Sundvollen is a village in the municipality of Hole, in the county of Buskerud, Norway. Sundvollen is located along the east side of Tyrifjorden where the E16 crosses west over Steinsfjorden, the northeastern arm of Tyrifjorden, to Kroksund. The village had 801 inhabitants as of January 2009.

Sundvollen (Sundvolden) was first the name of the local farm, which included much of the local real estate. The name is connected to the lake's formation, which narrows in this area. In the census of 1801, 71 persons lived at and nearby the farm (both farmers and serfs with their families). From the farm, the hotel sprung, possibly as a wayside inn first. As a crucial meeting point, the farm prospered from serving travelers going up to central Ringerike.

Sundvollen is most noted for the hotels, Sundvolden and Kleivstua. Sundvolden Hotel is one of Norway's oldest hotels. It was mentioned in written sources dating from 1648. Kleivstua Hotel is also an inn with a long tradition. It was originally a coaching inn in 1780, which catered to travelers between Christiania and Ringerike. It was situated on the Old Royal Bergen Road (Den bergenske kongevei), the historic road between Oslo and Hadeland. The Old Royal Bergen Road included Kroksund bridge, an old stone structure at Sundvollen. The road also formed part of the old Pilgrim's Route from Oslo to Trondheim.

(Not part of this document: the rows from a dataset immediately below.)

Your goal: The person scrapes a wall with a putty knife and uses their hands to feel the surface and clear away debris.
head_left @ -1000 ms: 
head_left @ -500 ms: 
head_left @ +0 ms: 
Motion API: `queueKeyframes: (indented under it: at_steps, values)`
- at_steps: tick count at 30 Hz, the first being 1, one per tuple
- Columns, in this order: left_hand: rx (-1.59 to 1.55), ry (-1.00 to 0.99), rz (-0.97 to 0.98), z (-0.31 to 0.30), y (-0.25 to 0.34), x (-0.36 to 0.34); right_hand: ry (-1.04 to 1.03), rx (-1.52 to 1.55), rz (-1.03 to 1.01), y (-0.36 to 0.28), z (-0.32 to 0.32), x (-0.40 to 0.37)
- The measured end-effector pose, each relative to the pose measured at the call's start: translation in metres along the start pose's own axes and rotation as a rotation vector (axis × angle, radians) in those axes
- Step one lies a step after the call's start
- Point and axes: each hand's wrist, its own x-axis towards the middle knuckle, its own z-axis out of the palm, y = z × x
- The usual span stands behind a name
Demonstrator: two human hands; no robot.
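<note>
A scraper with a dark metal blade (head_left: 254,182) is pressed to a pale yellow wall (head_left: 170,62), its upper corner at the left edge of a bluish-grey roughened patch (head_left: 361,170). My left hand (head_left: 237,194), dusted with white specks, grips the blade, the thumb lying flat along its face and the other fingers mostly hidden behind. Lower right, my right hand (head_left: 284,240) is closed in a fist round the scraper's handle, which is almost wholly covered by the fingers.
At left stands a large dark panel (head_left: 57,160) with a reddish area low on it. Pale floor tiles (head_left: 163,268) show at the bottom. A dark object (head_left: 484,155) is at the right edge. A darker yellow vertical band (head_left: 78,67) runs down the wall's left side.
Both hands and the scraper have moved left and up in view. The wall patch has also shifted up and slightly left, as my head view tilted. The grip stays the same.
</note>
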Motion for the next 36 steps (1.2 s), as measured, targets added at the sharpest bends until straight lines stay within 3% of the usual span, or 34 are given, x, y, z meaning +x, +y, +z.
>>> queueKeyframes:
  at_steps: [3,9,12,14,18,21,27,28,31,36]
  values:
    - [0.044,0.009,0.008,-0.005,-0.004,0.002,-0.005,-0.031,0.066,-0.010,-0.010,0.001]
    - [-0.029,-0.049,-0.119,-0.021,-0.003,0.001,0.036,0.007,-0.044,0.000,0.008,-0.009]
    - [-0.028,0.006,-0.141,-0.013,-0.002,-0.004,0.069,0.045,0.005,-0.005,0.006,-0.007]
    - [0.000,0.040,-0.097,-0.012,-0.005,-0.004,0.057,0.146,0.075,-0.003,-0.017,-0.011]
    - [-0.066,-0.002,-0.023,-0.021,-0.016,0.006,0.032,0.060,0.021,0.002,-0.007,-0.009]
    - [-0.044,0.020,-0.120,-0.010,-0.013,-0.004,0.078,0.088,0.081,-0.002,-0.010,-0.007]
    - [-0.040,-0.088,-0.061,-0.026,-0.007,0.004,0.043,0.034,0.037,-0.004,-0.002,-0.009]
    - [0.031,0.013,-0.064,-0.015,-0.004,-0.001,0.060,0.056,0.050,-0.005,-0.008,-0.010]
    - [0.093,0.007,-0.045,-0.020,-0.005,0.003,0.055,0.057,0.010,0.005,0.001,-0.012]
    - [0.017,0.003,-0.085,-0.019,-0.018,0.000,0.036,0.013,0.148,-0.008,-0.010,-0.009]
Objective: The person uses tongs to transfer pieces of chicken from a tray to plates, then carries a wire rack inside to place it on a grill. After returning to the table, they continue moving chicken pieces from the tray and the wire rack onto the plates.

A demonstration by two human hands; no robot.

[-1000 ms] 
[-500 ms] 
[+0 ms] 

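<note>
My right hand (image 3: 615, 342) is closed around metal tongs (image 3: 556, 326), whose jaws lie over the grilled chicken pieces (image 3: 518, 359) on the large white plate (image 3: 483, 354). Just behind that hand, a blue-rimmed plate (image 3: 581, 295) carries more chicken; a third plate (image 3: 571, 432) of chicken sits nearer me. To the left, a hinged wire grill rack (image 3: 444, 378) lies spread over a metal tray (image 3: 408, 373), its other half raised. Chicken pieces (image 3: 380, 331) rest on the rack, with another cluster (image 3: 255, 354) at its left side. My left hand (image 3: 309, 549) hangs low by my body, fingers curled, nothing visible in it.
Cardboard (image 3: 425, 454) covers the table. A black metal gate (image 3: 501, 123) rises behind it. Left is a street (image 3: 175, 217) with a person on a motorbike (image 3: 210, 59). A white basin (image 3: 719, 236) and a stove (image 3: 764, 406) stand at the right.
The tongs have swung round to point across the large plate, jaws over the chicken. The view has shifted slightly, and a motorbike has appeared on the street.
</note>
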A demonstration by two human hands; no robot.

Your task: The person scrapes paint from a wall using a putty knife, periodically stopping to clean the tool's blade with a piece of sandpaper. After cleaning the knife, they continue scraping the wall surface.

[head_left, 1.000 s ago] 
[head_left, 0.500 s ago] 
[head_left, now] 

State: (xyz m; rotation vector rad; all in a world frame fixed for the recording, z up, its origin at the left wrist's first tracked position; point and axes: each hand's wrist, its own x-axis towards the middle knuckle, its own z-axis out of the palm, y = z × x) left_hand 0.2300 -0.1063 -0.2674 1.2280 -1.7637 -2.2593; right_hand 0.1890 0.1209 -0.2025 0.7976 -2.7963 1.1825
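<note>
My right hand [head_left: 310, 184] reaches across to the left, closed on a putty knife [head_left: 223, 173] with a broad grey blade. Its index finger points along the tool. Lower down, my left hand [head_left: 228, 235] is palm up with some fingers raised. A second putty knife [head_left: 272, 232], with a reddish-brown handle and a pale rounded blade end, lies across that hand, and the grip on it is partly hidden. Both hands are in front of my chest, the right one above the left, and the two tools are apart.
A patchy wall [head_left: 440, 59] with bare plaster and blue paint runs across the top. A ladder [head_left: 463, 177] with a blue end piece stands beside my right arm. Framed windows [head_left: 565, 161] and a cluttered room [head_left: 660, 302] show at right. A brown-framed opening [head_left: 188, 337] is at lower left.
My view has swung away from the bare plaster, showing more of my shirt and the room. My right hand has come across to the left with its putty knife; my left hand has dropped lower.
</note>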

Krokskogen is a forested area south of Sundvollen, which is part of Oslomarka. The steep Krokkleiva through Krokskogen was part of King Road (Kongevei) between Sundvollen and Kleivstua. The road was constructed 3–6 meters wide at the end of the 1700s to raise the road standard regarding increasing charcoal transport to Bærums Verk in Lommedalen.

==Other sources==
- Lønnå, Finn (1992) Langs Kongevei og gammel Drammensvei i Asker og Bærum (Asker og Bærum Historielag)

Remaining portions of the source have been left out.